I’m excited to say that the kind folks at Google have funded my proposal to the Google Digital Humanities Awards Program.
The title of the project is Meeting the Challenge of Language Change in Text Retrieval with Machine Translation Techniques, and as the name implies the work will tackle language drift in IR, but language drift on a nettlesome order.
Specifically, the work will focus on Google Books data where a great deal of text may indeed be written in a given language (I’m focusing on English), but it may also have been written in the 18th Century, the 17th Century, etc. Anyone who has studied Shakespeare or Chaucer (or less poetically, Robert Burton or Thomas Hobbes) can remind you that a wide gulf separates our vernacular from English of the medieval period , the Renaissance, the 17th Century, etc..
The project aims to support search across historically diverse corpora. But more generally, the work will address the question: how can we model language (empirically and statistically) in an environment where texts treating similar topics often use dissimilar lexical and even syntactic features?
As a sample use case, we may consider a scholar whose research treats historical issues related to literacy and the rise of the merchant class in Europe. During his research, this scholar might find the following passage. In the introduction to his 1623 English Dictionarie, Henry Cockeram addresses his intended audience:
Ladies and Gentlewomen, young Schollers, Clark Merchantz, and also Strangers of any Nation.

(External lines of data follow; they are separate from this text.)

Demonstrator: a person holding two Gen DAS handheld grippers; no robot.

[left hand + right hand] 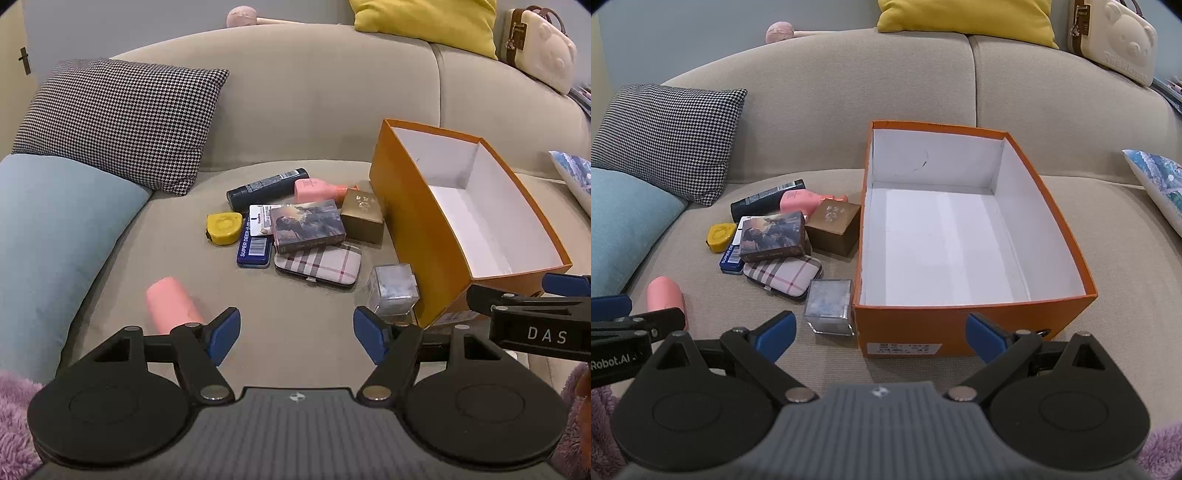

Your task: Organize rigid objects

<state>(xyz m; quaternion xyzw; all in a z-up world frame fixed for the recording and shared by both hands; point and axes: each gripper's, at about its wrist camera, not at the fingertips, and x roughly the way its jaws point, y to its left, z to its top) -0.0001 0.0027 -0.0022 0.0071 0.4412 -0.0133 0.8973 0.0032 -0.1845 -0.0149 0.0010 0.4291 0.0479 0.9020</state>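
Note:
An empty orange box [975, 334] with a white inside stands on the sofa seat; it also shows in the left wrist view [406, 206]. Left of it lie a picture box [306, 225], a gold box [364, 216], a plaid case [319, 264], a clear cube [393, 291], a blue tin [253, 249], a yellow tape measure [223, 229], a black bottle [267, 186], a pink bottle [314, 190] and a pink cylinder [171, 308]. My left gripper [295, 338] is open and empty, near the pink cylinder. My right gripper [881, 338] is open and empty before the box's front wall.
A houndstooth pillow [122, 122] and a light blue cushion [55, 236] lie at the left. A yellow pillow [964, 18] and a cream bear case [1115, 37] sit on the sofa back. A patterned blue cushion [1160, 184] lies at the right.

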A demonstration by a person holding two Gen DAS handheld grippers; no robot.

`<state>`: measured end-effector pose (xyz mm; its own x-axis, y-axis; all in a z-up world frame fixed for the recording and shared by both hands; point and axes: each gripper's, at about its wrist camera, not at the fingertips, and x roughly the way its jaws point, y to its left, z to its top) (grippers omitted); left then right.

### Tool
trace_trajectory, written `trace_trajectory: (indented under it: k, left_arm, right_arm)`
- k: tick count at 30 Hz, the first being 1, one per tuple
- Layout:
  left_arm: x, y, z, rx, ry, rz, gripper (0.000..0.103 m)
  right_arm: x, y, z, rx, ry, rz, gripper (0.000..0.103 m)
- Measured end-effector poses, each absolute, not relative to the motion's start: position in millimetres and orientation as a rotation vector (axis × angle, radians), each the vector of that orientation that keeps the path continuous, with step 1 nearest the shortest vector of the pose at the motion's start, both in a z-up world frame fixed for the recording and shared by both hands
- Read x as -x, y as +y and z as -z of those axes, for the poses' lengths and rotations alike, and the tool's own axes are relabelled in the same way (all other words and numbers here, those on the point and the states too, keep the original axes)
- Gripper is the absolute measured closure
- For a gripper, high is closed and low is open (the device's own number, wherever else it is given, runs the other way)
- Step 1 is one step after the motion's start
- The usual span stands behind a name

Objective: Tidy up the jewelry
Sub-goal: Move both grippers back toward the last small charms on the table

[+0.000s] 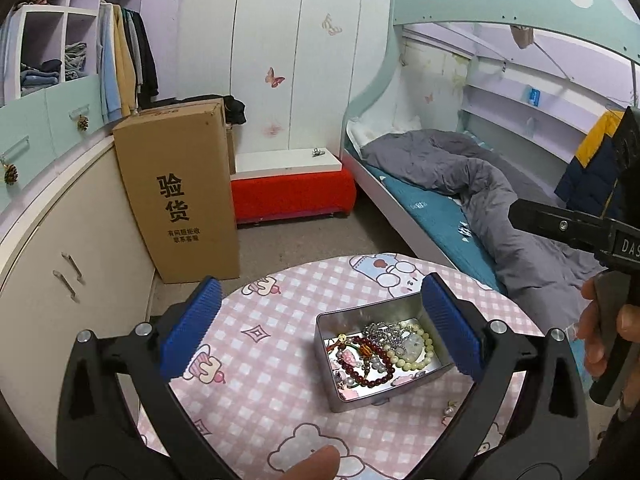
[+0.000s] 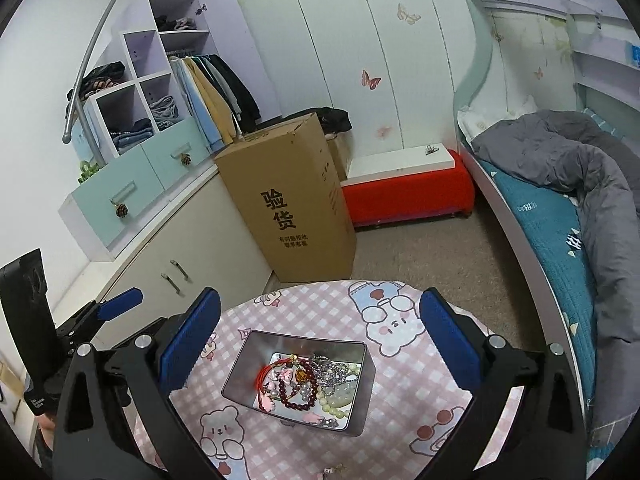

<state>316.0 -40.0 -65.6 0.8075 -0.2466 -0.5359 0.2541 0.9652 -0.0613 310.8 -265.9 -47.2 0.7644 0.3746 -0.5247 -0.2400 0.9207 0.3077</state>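
A silver metal tin (image 1: 340, 384) (image 2: 240, 376) sits on a round table with a pink checked cloth (image 1: 264, 364) (image 2: 404, 408). Inside lies a tangle of jewelry (image 1: 380, 350) (image 2: 308, 384): dark red bead bracelets, pale cream beads, a silver chain, pink charms. My left gripper (image 1: 320, 330) hangs open above the table, its blue pads wide apart, the tin below its right pad (image 1: 450, 328). My right gripper (image 2: 320, 338) is open too, straddling the tin from above with nothing between its pads. A small loose trinket (image 1: 450, 410) (image 2: 334, 470) lies on the cloth beside the tin.
A tall cardboard box (image 1: 180, 188) (image 2: 292, 200) stands on the floor beyond the table, next to cream cabinets (image 1: 60, 280). A red bench (image 1: 292, 194) and a bunk bed with a grey duvet (image 1: 480, 184) lie behind. A person's hand (image 1: 600, 332) holds the other gripper's handle.
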Motion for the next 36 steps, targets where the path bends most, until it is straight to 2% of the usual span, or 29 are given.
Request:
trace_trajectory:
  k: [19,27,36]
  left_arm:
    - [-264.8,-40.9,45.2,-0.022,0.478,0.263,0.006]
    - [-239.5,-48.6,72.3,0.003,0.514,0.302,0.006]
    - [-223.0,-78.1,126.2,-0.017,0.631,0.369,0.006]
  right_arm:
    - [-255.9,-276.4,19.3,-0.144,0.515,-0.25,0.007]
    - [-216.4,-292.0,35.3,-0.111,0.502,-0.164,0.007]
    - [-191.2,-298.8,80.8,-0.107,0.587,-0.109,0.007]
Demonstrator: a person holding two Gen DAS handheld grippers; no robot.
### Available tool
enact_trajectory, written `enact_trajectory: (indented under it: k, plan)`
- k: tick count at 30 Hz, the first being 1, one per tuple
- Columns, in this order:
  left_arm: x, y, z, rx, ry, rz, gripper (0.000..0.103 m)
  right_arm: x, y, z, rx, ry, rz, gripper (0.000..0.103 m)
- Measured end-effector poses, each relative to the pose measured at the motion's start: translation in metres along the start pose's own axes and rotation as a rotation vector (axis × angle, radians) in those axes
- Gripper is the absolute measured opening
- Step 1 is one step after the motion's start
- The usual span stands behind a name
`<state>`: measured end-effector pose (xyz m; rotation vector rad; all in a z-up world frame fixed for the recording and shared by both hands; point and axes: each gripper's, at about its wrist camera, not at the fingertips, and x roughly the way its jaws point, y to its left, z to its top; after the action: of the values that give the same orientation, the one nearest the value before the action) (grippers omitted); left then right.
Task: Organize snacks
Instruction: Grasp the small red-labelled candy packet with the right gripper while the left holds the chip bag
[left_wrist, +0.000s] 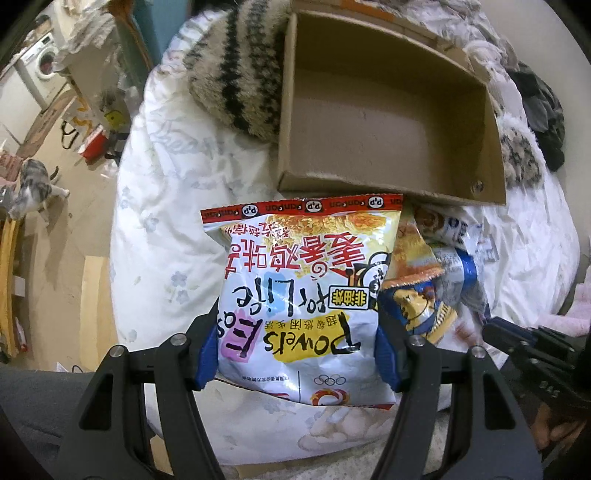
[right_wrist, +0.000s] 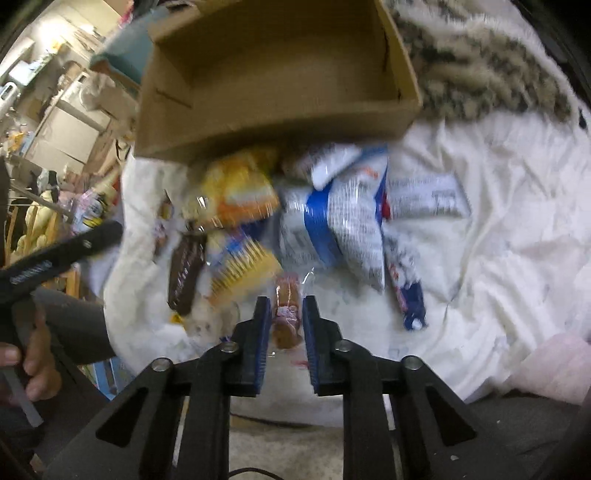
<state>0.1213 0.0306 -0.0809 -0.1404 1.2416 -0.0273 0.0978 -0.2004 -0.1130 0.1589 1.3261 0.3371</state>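
My left gripper (left_wrist: 297, 332) is shut on a large white, yellow and red snack bag (left_wrist: 295, 266), its blue pads pressing both sides. The bag sits just in front of an open cardboard box (left_wrist: 351, 184) whose inside shows no snacks. My right gripper (right_wrist: 286, 306) is shut on a small clear-wrapped brown cake (right_wrist: 286, 321) at the near edge of a snack pile. That pile holds an orange-yellow pack (right_wrist: 236, 192), a blue-and-white bag (right_wrist: 347, 221), a brown bar (right_wrist: 186, 269) and a yellow striped pack (right_wrist: 240, 269), all before the box (right_wrist: 277, 125). The right wrist view is blurred.
Everything lies on white floral bedding (left_wrist: 166, 221). A fuzzy striped blanket (left_wrist: 240, 74) presses against the box's far left side. A cat (left_wrist: 31, 188) stands on the floor at the left, near a washing machine (left_wrist: 44, 62). Pink fabric (right_wrist: 554, 362) lies at the right.
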Motion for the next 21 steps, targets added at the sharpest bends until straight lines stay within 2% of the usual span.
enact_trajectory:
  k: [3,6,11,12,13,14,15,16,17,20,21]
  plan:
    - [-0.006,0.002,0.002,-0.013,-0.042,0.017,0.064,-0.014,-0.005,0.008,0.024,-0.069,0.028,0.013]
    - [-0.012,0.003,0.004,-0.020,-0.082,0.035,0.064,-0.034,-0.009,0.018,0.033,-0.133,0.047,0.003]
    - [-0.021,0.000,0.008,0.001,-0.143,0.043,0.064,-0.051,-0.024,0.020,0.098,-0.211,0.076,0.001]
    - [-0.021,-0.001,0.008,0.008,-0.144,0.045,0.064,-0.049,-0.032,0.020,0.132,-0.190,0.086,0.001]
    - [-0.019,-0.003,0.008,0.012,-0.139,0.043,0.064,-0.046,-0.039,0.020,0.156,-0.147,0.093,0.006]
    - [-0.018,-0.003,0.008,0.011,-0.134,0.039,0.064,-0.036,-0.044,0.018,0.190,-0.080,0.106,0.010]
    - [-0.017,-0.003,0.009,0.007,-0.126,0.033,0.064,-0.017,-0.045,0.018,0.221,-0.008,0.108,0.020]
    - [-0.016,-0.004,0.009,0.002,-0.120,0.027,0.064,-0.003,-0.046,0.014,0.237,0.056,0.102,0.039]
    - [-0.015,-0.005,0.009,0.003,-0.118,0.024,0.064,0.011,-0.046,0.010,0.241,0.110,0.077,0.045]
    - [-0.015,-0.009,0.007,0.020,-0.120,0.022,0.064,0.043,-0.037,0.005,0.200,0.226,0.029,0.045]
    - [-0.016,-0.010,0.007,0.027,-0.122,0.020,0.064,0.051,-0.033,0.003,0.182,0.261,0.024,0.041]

Finding this passage of interest, the researcher submits it to a retrieval system such as Google Books in hopes of finding similar texts (i.e. this is a type of query by example). To meet this challenge, the search system must overcome the idiosyncracies of 17th Century written English. To find results in more recent English, the search system must induce a model of the information need that accounts for the probability that schollers is a translation of scholars and that clark merchantz is a translation of statute merchants, etc. Similar processes need to happen for retrieval over earlier English texts.
My angle on this problem is that we can approach it as a type of machine translation, where the English of period X comprises a source language and period Y’s English is a target language. The nice thing about the IR setting is that I think we don’t need to find a single “correct” translation of a query. Instead, the work will generate an expanded model of the information need in the target language.
This problem has native merits. But I’m especially excited to take it on because it comprises part of an interesting body of work on temporal issues in IR (see my own contribution here or here, as well as excellent work Susan Dumais with Jon Elsas here, and with Jamie Teevan, Eytan Adar, Dan Leibling, and Richard Hughes here, here and here; this list isn’t exhaustive, omitting obvious links to the topic detection and tracking literature).
More to come as the project matures.
Last night I had dinner with a group of visiting scholars from Germany who are part of the textGrid project. Textgrid entails an effort to bring grid computing to bear on digital humanities research. We spent the evening talking not so much about grid technologies but rather about humanities computing in general. The conversation also focused on the Monk project, with which our gracious host John Unsworth is closely involved.
The thrust of our discussion lay in what computing does, can, should, and cannot offer to the study of humanistic data.
The interesting question is, what should humanities computing be?
Kirsten Uszkalo was especially keen on the application of sentiment analysis to the work she does on early modern English literature. But I wonder whether the already-difficult problem of identifying, say, positive and negative product reviews isn’t qualitatively different in the context of 16th Century popular lit.
Consider one example that we discussed: reports of demonic possession. It struck me that a humanist is unlikely to be compelled by a classifier that achieves n% accuracy in separating medical and theological treatments of possession. Instead, the interesting question in this case lies in identifying the textual features that would enable such a classifier. That is what aspects of a text–vocabulary, physical dimensions, print type, etc.–speak to a meaningful difference in discourses?
I came away from the dinner wondering where the problem of feature creation, selection, reduction, etc. fits into humanities computing. To what extent is feature selection a computing problem at all? Maybe the features that would inform a classifier are the aim of the humanist in the first place.